Please return all lines in the listing holding the word "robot".
[[ Task material open ]]
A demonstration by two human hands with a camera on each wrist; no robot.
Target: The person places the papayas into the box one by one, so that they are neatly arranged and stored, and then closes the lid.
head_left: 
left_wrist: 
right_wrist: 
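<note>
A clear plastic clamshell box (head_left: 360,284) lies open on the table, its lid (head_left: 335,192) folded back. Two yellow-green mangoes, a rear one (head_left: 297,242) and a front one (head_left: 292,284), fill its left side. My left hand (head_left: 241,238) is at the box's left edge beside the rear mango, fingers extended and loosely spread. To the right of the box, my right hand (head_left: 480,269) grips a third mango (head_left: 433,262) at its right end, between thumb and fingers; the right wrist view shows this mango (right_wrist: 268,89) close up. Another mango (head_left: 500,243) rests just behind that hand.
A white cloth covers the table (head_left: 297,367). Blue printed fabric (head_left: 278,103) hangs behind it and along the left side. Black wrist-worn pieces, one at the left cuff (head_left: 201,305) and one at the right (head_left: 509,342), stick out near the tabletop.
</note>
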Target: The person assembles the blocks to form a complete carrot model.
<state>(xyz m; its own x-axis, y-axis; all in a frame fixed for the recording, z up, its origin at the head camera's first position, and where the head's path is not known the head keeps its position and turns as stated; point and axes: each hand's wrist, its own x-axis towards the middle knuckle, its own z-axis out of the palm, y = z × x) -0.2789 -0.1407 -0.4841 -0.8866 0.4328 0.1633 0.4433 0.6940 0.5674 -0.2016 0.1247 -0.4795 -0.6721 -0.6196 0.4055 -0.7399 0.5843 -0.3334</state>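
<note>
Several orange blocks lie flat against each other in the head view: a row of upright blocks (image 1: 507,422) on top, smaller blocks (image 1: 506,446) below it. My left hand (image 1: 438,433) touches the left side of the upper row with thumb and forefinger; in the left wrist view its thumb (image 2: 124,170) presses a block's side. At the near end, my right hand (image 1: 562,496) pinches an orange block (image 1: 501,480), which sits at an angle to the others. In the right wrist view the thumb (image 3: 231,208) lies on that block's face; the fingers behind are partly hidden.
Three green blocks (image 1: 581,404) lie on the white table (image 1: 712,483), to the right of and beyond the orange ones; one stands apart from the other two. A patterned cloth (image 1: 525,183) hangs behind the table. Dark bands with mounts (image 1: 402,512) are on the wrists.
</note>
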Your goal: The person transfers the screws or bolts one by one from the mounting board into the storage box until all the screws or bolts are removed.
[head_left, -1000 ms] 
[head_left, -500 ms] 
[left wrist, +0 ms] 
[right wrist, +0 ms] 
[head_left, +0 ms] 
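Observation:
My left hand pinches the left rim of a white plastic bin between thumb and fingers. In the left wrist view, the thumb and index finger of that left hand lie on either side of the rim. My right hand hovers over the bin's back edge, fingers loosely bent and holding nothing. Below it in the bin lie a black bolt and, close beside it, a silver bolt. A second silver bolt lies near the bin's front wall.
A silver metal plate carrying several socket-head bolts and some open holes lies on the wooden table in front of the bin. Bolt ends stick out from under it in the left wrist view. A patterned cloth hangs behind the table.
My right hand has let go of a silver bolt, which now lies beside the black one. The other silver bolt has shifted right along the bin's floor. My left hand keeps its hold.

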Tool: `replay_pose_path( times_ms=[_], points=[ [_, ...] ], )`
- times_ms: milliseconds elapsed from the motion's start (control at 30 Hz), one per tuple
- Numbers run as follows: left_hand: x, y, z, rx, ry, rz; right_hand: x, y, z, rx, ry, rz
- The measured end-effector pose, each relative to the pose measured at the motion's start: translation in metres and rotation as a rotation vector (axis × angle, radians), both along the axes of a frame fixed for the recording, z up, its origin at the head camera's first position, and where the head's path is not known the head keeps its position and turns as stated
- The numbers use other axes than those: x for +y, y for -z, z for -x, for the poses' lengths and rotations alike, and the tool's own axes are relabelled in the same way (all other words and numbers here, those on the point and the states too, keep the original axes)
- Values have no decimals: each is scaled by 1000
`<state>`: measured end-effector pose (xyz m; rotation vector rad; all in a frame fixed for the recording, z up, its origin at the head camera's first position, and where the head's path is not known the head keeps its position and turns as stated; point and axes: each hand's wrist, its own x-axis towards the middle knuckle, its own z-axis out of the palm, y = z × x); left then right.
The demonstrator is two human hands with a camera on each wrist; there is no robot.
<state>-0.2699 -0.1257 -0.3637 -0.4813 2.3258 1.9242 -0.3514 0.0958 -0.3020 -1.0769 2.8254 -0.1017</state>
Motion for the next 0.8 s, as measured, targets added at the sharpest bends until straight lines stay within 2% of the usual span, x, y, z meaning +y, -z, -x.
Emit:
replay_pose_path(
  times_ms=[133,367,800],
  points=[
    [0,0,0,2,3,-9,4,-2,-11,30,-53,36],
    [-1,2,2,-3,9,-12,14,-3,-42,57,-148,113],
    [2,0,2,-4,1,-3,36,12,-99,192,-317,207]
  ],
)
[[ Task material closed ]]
- [Output of the exercise]:
A demonstration by two human hands with a camera on each wrist; no robot.
The demonstrator is two human hands with a camera on each wrist; there is no robot.

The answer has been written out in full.